On Feb 23, 2016 6:20 PM, "Xue, Ying" <ying....@windriver.com> wrote:
>
> Even if node timeout function restarts the node timer with mod_timer(), I
don’t see any problem here. If you concern the usage about dealing with
node timer and its refcount, please look at another similar example which
can demonstrate how to maintain the relationship between sk_timer and
sk_refcnt. For instance, you can refer to  both sk_reset_timer() and
sk_stop_timer().

I took a look and found that where sk_reset_timer() and sk_stop_timer() are
called, the sock lock is always hold. Thus, the checking(for timer) and
modificaion(for refcount) in those routines are atomic as a single
operation. But ours are not.

>
>
>
> Regards,
>
> Ying
>
>
>
> From: jason [mailto:huzhiji...@gmail.com]
> Sent: 2016年2月23日 17:55
> To: Xue, Ying
> Cc: Jon Maloy; Richard Alpe; parthasarathy.bhuvara...@ericsson.com;
tipc-discussion@lists.sourceforge.net; Jon Maloy
> Subject: RE: [PATCH net-next v3 1/1] tipc: fix crash during node removal
>
>
>
>
> On Feb 22, 2016 11:22 PM, "Xue, Ying" <ying....@windriver.com> wrote:
> >
> > Hi Jon,
> >
> > I think the scenario described below is not true. This is because
del_timer() doesn't return 1 while node_timeout() is being called. Please
take a look at __run_timers() defined in kernel/time/timer.c. When a timer
is expired, __run_timers() will call the timeout function attached to the
timer. But before __run_timers() runs timeout function, it first detaches
the expired timer,
>
> Hi Ying,
> But the timeout function here do mod_timer() which attach itself again?
>
> and then performs its timeout function. That means del_timer() will
definitely return 0 while node_timeout() is under execution.

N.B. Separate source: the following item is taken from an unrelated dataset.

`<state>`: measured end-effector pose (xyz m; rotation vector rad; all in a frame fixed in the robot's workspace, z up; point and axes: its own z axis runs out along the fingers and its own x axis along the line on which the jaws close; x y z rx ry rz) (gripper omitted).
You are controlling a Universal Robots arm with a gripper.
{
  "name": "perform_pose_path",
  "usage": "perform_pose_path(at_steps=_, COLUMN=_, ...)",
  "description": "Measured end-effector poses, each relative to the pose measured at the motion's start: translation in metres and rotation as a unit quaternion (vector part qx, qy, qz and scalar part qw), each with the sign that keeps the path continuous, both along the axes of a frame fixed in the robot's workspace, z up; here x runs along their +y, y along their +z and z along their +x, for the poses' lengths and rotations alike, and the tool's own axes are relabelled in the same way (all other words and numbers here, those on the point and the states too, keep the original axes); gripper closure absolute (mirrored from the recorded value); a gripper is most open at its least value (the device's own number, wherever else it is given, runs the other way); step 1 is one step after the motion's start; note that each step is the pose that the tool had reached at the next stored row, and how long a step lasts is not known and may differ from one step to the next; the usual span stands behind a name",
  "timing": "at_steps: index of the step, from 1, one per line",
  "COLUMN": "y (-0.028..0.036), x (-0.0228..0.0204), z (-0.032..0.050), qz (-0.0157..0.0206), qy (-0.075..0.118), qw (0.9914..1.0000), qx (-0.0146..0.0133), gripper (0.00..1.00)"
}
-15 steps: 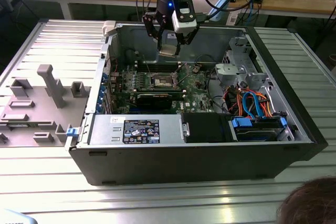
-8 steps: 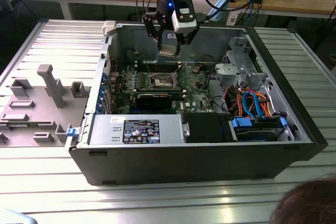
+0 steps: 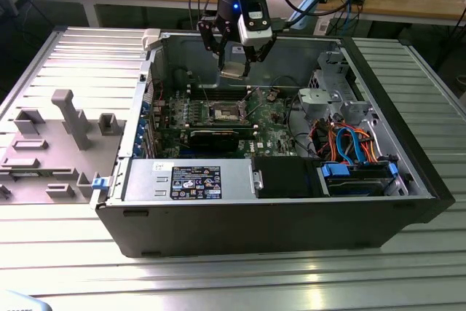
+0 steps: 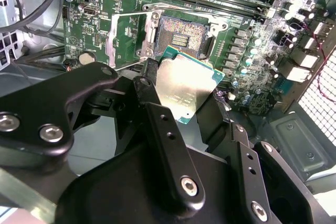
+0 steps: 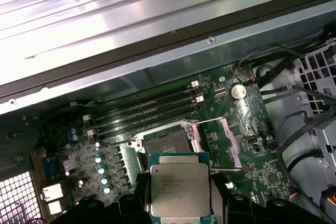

So, the
following scenario cannot happen at all.
> >
> > Regards,
> > Ying
> >
> > -----Original Message-----
> > From: Jon Maloy [mailto:jon.ma...@ericsson.com]
> > Sent: 2016年2月20日 9:17
> > To: tipc-discussion@lists.sourceforge.net;
parthasarathy.bhuvara...@ericsson.com; Xue, Ying; richard.a...@ericsson.com;
jon.ma...@ericsson.com; huzhiji...@gmail.com
> > Cc: ma...@donjonn.com
> > Subject: [PATCH net-next v3 1/1] tipc: fix crash during node removal
> >
> > When the TIPC module is unloaded, we have identified a race condition
that allows a node reference counter to go to zero and the node instance
being freed before the node timer is finished with accessing it. This leads
to occasional crashes, especially in multi-namespace environments.
> >
> > The scenario goes as follows:
> >
> > CPU0:(node_stop)                       CPU1:(node_timeout)  // ref == 2
> >
> > 1:                                          if(!mod_timer())
> > 2: if (del_timer())
> > 3:   tipc_node_put()                                        // ref -> 1
> > 4: tipc_node_put()                                          // ref -> 0
> > 5:   kfree_rcu(node);
> > 6:                                               tipc_node_get(node)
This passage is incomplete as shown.